Considering Medical Missions in all its Different Forms: A Viewpoint from the Asia-Pacific Region
Whereas some medical missionaries may already have moved away from “traditional” models of medical mission, in the experience of the authors from the Asia-Pacific region, many potential medical missionaries in the region still imagine a stereotypical generalist medical missionary who runs a mission hospital.

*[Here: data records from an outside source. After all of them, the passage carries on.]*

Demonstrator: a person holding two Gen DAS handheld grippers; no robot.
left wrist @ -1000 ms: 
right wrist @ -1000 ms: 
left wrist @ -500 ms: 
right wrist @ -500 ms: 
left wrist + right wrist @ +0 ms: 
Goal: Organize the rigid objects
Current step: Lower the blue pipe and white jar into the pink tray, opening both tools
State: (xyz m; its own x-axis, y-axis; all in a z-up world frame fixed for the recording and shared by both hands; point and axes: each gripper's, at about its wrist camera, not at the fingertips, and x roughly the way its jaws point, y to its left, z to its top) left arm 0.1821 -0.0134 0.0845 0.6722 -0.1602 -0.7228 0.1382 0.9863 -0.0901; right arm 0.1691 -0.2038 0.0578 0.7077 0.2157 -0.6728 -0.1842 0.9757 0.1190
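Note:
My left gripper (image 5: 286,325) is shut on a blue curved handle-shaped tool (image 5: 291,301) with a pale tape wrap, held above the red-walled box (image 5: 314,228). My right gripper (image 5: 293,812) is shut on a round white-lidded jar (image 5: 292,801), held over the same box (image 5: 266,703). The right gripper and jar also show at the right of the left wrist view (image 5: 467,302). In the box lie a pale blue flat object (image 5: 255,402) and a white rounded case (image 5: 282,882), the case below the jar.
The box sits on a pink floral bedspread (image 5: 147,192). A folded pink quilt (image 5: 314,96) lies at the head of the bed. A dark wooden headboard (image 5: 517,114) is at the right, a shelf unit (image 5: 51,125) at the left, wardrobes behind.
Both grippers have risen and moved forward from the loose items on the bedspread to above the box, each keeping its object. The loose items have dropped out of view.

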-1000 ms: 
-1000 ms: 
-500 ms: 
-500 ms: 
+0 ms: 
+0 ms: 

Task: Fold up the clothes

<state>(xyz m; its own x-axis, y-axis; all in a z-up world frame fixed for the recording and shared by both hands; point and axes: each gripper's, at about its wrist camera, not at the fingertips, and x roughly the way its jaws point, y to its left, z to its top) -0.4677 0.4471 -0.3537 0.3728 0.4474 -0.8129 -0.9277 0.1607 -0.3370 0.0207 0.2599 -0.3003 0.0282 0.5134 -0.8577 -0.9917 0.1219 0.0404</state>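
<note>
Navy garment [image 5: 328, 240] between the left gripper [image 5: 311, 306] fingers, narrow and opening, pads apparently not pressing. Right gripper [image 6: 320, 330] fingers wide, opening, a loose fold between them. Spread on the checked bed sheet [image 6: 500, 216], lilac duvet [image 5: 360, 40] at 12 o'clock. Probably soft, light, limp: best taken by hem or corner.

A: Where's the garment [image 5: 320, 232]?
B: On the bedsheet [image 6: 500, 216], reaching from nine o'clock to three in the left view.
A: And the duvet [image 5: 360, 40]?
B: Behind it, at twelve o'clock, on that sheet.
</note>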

The authors argue that with the economic and socio-political development of low- and middle-income countries (LMICs) in recent decades, the landscape for medical missions has changed. Hence, contemporary medical missionaries should be well-advised to have specialist qualifications and be more likely to teach, mentor, and do research rather than only doing hands-on clinical work. Professionalism and quality, rather than “make-do,” should be the norm. There are more opportunities to partner with and strengthen existing local institutions rather than setting up a Christian health service. Furthermore, mission opportunities may be available in academia, government, or secular organisations, including places where Christianity has a hostile reception. Multi-disciplinary expertise and collaboration within health services are increasingly important and provide another opportunity for missions. Medical missionaries may also come from other LMICs, or from within the same country. Job-sharing, self-funding, or fly-in-fly-out, may be a viable and legitimate means of sending more medical missionaries.
These non-traditional models of medical mission that incorporate a diversity of approaches, but without sacrificing the “traditional” missional values and practices, should allow even more people to serve in medical missions. The purpose of this paper is to survey this topic in hope of stimulating discussions on non-traditional medical mission opportunities in the Asia-Pacific region and beyond.